■ TASK BRIEF ■
Set down the records once more, please, exactly and with the pictures left out.

■ MATERIAL PROVIDED ■

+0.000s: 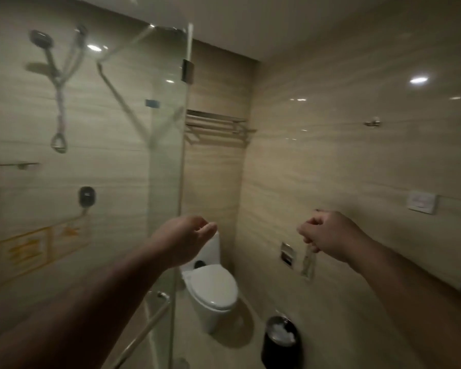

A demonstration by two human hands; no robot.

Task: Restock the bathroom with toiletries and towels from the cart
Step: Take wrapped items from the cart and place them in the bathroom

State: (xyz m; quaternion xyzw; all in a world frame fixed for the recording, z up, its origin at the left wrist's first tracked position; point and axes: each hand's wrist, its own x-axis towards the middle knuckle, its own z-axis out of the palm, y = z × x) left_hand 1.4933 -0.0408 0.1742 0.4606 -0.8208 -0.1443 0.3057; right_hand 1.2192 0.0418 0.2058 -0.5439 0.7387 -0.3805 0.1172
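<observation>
Item: slim clear packet [308,258], probably a toiletry, hung from the curled fingers of the right hand [328,237], which appeared to pinch its top edge (blurred), carried toward the tiled wall beside the toilet [213,286], likely for placing. Left hand [185,235]: loosely curled, holding nothing, free near the glass shower door [165,155]. Towel rack [216,123] was mounted above the toilet; cart not in view.

L hand [185,237], R hand [326,235] fwd, curled
</observation>
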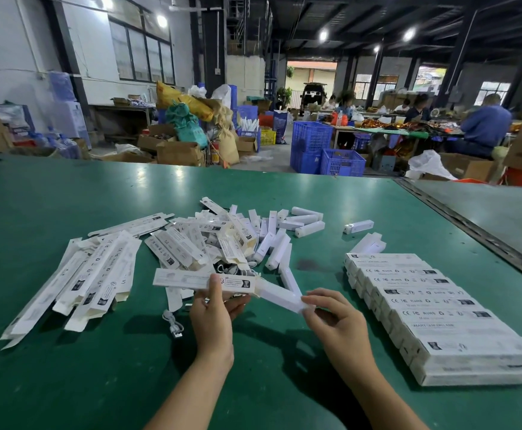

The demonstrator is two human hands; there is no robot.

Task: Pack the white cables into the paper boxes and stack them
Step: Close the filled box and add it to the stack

■ COMPLETED EXERCISE ■
+0.000s: 

A demonstration by two human hands; no robot.

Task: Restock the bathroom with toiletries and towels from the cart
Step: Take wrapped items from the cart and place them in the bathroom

State: (xyz m; quaternion xyzw; all in a world frame fixed for the recording, z up, its origin at the left wrist's first tracked position; point and axes: each hand's wrist, its own x-axis towards the middle knuckle, its own z-axis out of the palm, y = z × x) left_hand 1.4933 -0.0408 0.1742 0.4606 -0.8208 -0.1443 0.3057; right_hand 1.2192 0.0418 0.2058 -0.5439 0.7387 -0.3805 0.1172
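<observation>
Item: slim clear packet [308,258], probably a toiletry, hung from the curled fingers of the right hand [328,237], which appeared to pinch its top edge (blurred), carried toward the tiled wall beside the toilet [213,286], likely for placing. Left hand [185,235]: loosely curled, holding nothing, free near the glass shower door [165,155]. Towel rack [216,123] was mounted above the toilet; cart not in view.

L hand [185,237], R hand [326,235] fwd, curled
</observation>
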
The demonstrator is two human hands; there is no robot.

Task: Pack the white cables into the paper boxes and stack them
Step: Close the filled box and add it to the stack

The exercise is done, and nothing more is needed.